问题
I'm trying to merge a directory full of comma delimited text files using R, while also incorporating the file name of each file as a new variable in the data set.
I've been using the following:
library(plyr)
file_list <- list.files()
dataset <- ldply(file_list, read.table, header=FALSE, sep=",")
Can anyone shed any light on how I'd add the file name for each file read as a new variable within dataset?
Many thanks,
-Jon
回答1:
You can just make a wrapper around the read.table()
function that adds in your filename variable. Something like this should work:
read.data <- function(file){
dat <- read.table(file,header=F,sep=",")
dat$fname <- file
return(dat)
}
Once there you just need to apply that function across your data files.
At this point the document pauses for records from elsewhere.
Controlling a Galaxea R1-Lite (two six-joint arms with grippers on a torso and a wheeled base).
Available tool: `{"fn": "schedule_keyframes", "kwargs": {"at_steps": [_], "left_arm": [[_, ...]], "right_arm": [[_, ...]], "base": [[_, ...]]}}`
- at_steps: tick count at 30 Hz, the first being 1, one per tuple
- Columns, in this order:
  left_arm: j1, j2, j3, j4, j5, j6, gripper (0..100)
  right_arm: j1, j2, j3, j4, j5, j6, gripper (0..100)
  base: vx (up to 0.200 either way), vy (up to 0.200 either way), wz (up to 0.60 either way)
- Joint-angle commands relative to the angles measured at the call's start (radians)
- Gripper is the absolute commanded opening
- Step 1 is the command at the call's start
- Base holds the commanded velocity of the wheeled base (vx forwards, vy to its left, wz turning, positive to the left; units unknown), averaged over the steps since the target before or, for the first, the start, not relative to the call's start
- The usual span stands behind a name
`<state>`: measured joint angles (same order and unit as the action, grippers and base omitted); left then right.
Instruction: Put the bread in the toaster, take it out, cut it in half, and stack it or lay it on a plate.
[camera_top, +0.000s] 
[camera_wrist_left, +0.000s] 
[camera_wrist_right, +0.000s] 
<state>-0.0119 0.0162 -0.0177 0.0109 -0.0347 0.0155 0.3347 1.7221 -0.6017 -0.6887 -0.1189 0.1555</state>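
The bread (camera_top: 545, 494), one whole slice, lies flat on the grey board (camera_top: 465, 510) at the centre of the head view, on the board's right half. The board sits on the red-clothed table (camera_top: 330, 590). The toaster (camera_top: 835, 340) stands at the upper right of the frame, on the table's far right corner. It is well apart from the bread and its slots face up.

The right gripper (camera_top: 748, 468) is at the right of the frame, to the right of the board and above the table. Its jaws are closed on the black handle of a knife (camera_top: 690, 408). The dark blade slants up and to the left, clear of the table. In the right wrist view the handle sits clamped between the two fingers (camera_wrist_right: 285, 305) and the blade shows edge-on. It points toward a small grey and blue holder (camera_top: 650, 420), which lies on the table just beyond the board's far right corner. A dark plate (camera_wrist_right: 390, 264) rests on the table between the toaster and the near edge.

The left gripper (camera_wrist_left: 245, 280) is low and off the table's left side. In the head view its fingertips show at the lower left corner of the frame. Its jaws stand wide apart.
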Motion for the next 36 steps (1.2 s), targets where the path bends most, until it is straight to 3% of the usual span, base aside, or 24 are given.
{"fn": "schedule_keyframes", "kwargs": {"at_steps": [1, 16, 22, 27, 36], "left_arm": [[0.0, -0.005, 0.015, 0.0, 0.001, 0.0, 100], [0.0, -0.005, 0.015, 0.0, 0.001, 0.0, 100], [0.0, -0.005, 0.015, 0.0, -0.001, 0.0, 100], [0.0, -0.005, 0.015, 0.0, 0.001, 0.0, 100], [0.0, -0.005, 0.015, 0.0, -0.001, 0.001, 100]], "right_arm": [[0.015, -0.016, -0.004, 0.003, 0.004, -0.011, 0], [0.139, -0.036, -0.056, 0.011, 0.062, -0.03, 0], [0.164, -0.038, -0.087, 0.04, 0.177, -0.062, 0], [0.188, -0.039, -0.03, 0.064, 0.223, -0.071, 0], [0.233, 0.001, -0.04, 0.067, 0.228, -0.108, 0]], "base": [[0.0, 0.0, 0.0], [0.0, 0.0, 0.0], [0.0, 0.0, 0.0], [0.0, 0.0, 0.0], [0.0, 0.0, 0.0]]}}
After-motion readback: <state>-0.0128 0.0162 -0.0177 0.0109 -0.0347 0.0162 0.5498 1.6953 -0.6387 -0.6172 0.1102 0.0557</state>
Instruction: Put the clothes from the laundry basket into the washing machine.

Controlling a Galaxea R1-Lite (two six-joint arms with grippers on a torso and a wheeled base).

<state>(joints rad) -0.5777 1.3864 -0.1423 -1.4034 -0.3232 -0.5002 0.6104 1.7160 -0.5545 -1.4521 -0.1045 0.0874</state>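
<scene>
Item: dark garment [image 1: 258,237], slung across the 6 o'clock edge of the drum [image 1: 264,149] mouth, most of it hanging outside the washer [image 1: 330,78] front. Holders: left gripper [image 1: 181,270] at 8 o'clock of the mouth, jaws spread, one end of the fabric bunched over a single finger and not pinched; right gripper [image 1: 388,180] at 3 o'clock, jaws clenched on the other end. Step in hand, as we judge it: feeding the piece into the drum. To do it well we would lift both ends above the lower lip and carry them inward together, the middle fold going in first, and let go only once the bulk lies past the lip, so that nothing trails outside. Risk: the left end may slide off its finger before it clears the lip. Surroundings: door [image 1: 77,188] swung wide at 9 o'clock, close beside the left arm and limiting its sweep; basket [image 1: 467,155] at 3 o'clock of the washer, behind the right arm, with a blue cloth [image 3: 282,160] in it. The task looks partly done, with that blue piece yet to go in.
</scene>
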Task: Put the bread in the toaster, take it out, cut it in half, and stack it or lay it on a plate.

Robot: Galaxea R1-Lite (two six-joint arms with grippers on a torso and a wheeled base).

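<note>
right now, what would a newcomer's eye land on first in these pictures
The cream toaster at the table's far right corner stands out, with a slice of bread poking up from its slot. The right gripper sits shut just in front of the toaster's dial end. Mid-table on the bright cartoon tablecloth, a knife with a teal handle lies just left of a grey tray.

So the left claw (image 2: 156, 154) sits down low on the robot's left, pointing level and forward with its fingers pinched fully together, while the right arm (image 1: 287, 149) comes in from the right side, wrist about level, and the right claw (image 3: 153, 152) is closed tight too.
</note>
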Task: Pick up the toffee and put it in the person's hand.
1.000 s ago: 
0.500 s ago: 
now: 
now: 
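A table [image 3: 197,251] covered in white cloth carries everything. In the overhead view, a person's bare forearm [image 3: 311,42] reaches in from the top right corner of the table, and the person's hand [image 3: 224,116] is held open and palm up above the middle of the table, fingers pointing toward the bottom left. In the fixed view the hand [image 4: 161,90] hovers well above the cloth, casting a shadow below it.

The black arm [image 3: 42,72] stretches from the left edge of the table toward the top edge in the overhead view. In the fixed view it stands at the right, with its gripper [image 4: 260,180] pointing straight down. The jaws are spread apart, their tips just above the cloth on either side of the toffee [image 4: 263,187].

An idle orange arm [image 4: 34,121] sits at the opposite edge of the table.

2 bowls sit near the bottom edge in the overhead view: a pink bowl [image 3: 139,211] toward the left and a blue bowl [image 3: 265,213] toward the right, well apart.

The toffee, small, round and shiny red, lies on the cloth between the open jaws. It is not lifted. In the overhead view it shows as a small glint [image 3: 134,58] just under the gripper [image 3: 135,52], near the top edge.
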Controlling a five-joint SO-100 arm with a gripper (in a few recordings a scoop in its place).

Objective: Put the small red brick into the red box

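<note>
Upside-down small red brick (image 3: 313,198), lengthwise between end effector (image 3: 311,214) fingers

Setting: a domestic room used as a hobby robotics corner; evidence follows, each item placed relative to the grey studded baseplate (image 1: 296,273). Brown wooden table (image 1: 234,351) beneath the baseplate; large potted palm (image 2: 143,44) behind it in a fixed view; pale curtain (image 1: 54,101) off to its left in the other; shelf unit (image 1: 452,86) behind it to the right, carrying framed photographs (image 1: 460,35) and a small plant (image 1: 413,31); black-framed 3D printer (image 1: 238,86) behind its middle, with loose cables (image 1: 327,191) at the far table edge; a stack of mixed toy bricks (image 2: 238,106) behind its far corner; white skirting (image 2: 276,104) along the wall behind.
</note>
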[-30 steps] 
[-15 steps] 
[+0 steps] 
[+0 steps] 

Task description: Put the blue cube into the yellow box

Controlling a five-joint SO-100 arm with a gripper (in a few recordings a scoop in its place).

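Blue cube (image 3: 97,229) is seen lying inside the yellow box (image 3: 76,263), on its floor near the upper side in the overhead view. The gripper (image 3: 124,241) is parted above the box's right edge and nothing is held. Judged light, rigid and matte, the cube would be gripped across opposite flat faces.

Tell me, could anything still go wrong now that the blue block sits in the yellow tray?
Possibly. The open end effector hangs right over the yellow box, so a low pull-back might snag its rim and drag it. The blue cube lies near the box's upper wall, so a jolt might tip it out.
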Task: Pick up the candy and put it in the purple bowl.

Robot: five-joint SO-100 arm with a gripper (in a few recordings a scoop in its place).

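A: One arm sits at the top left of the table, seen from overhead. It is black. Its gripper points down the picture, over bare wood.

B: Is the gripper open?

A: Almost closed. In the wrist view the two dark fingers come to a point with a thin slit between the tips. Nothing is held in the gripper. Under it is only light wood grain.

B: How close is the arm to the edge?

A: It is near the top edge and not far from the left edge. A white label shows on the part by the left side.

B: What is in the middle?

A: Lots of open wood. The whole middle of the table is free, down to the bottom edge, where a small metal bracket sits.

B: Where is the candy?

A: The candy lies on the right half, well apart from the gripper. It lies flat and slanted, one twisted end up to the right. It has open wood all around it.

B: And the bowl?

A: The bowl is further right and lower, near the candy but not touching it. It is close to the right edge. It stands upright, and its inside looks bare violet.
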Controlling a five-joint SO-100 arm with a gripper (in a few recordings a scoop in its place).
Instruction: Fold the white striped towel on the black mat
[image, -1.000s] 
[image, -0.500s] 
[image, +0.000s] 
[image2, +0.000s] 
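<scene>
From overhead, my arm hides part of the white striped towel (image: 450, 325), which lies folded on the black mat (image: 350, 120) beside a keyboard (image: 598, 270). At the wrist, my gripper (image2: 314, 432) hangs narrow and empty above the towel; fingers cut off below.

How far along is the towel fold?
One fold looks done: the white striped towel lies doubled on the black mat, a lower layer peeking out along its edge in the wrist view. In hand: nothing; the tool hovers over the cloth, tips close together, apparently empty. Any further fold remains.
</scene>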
Since you didn't post any example data I'm not sure what it actually looks like, but for now I'll assume it's clean as can be and that rbind()
is sufficient to join them together, in which case this example should illustrate that function in action:
> data(iris)
> write.csv(iris,file="iris1.csv",row.names=F)
> write.csv(iris,file="iris2.csv",row.names=F)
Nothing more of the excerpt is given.